== YOUR TASK ==
Each line of data below is to be returned exactly, leaving out any picture.

== PROVIDED DATA ==
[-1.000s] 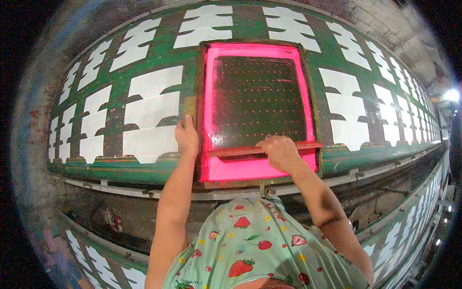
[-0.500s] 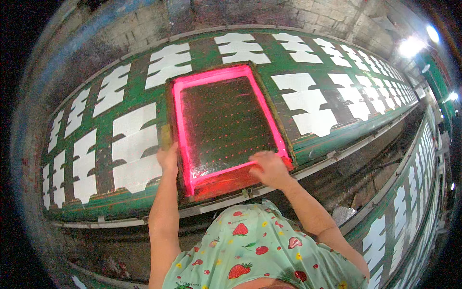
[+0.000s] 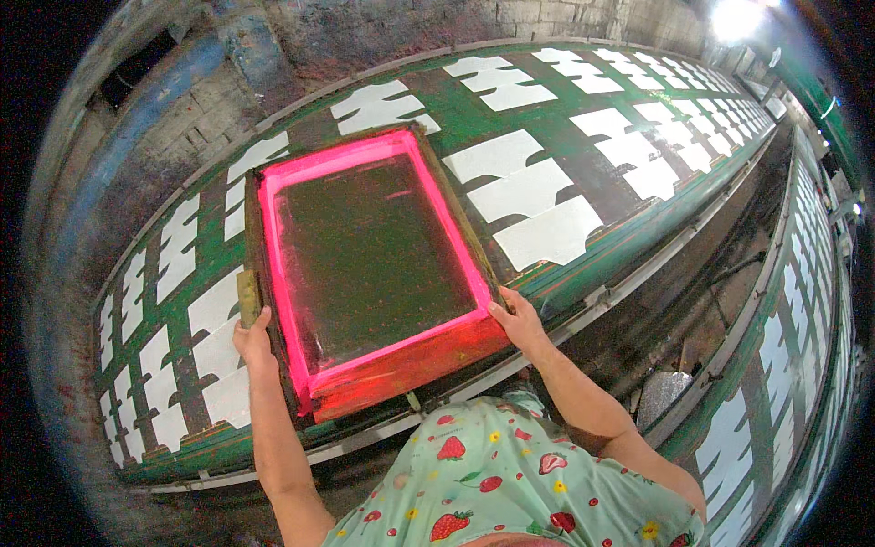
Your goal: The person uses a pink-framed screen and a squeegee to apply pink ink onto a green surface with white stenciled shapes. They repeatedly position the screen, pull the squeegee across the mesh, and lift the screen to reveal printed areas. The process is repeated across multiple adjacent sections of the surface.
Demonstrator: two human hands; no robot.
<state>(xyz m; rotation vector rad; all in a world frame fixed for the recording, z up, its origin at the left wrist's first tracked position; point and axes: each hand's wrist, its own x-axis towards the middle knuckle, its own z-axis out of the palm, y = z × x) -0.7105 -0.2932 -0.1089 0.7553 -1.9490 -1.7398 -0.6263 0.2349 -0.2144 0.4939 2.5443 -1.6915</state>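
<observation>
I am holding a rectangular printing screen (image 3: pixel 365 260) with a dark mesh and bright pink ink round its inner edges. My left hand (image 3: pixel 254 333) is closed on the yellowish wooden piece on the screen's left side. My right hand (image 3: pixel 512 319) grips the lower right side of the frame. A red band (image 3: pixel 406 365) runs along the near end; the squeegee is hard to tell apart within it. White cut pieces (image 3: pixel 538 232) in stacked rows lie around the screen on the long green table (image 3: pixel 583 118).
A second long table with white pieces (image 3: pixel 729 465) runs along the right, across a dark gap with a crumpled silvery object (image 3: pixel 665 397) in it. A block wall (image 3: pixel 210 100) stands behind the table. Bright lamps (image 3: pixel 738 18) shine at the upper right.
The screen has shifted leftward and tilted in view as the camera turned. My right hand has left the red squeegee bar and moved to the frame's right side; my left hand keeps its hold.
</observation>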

== TASK RESULT ==
[-1.000s] 
[-0.500s] 
[+0.000s] 
Your goal: The person uses a pink-framed screen and a squeegee to apply pink ink onto a green surface with white stenciled shapes. They repeatedly position the screen, pull the squeegee across the mesh, and lift the screen to reveal printed areas. The process is repeated across multiple adjacent sections of the surface.
Demonstrator: two human hands; no robot.
<state>(xyz m; rotation vector rad; all in a world frame fixed for the recording, z up, its origin at the left wrist's first tracked position; point and axes: each hand's wrist, its own x-axis towards the middle knuckle, its own z-axis out of the palm, y = z × x) -0.7105 -0.2932 -0.1089 0.7553 -1.9490 -1.7398 -0.6263 0.2349 -0.2144 0.4939 2.5443 -1.6915</state>
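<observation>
I am holding a rectangular printing screen (image 3: pixel 365 260) with a dark mesh and bright pink ink round its inner edges. My left hand (image 3: pixel 254 333) is closed on the yellowish wooden piece on the screen's left side. My right hand (image 3: pixel 512 319) grips the lower right side of the frame. A red band (image 3: pixel 406 365) runs along the near end; the squeegee is hard to tell apart within it. White cut pieces (image 3: pixel 538 232) in stacked rows lie around the screen on the long green table (image 3: pixel 583 118).
A second long table with white pieces (image 3: pixel 729 465) runs along the right, across a dark gap with a crumpled silvery object (image 3: pixel 665 397) in it. A block wall (image 3: pixel 210 100) stands behind the table. Bright lamps (image 3: pixel 738 18) shine at the upper right.
The screen has shifted leftward and tilted in view as the camera turned. My right hand has left the red squeegee bar and moved to the frame's right side; my left hand keeps its hold.
</observation>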

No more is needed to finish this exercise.